Take the lines from the head of the listing through the one bearing "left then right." and copy them exactly, leaving every picture out.

Data below:
= Beginning of Section =
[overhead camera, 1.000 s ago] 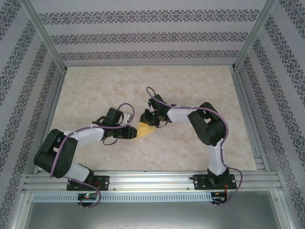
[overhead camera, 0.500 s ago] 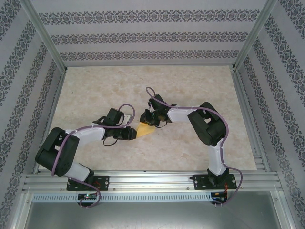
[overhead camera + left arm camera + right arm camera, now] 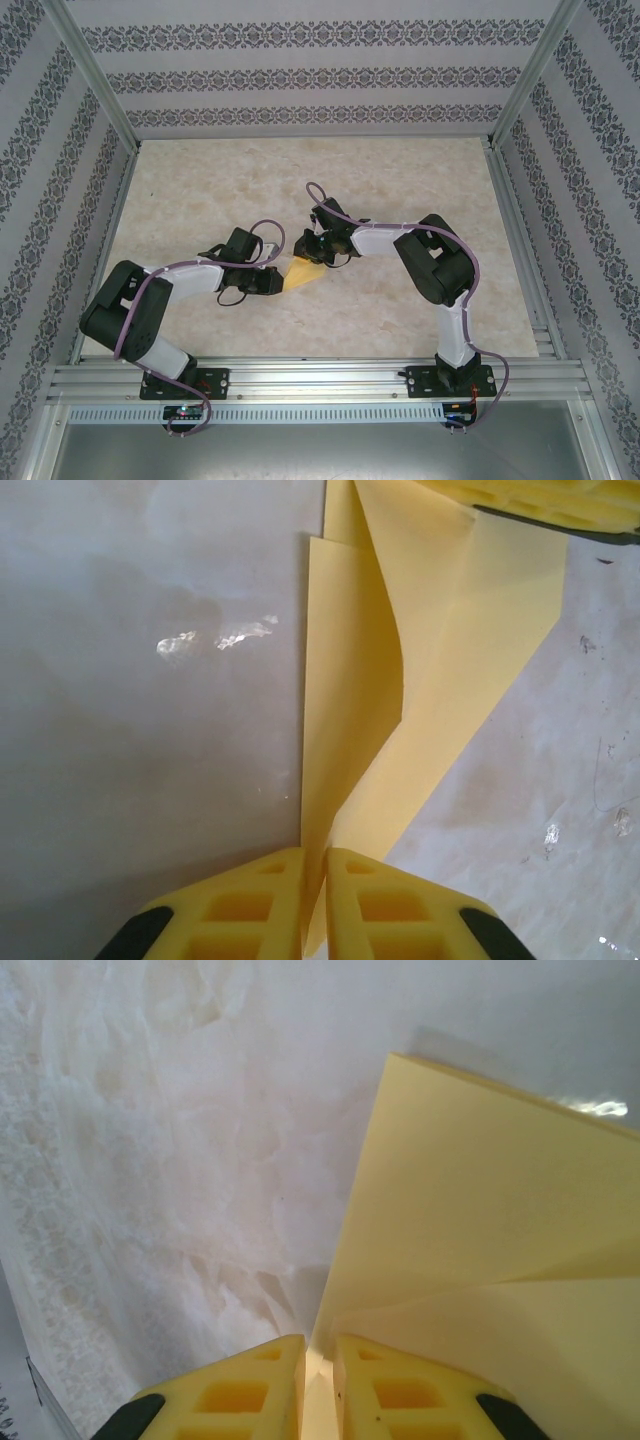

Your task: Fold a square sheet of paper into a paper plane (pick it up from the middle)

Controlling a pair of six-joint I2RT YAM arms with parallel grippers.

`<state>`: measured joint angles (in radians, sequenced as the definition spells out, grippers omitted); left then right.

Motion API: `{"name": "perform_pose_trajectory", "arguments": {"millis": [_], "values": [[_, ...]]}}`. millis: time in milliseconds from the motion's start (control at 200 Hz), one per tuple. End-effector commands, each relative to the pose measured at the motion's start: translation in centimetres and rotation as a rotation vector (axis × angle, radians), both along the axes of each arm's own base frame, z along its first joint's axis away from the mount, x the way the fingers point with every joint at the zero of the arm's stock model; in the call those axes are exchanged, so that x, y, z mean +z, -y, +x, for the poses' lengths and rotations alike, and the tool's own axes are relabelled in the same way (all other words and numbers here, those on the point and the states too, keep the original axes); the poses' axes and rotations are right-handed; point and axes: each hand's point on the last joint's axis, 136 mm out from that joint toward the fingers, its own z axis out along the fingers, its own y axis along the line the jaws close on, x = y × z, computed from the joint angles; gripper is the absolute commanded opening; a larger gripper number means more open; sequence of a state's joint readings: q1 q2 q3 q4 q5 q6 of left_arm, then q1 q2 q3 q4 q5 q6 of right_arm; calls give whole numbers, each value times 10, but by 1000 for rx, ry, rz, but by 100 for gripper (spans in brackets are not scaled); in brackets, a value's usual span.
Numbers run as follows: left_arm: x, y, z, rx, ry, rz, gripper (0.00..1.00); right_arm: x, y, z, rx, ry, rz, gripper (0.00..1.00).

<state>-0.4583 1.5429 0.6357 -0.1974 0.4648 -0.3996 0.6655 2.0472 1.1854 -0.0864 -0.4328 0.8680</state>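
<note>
left gripper [image 3: 315, 868] | clamps folded yellow paper [image 3: 450, 660]; right gripper [image 3: 319, 1348] | clamps its edge

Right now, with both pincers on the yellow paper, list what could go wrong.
1. The left pincer and right pincer both clamp the thin yellow folded sheet of paper at opposite ends; pulling apart could tear it.
2. The left pincer grips only a narrow end, so the sheet may slip out.
3. The upper flap bows upward, uncreased; pressing it now could set a crooked fold.
</note>
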Motion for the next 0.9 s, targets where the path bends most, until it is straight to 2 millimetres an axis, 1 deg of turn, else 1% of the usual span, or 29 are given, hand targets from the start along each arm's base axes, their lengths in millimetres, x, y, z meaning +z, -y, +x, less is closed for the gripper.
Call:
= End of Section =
Response to the task:
[overhead camera, 1.000 s ago] 
[overhead camera, 0.500 s ago] 
[overhead camera + left arm camera + right arm camera, now] 

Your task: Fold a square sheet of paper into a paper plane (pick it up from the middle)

Controlling a pair of six-joint I2RT YAM arms with parallel grippers.

`<state>`: measured joint angles (in radians, sequenced as the definition spells out, grippers omitted); left then right.

Above is the complete output.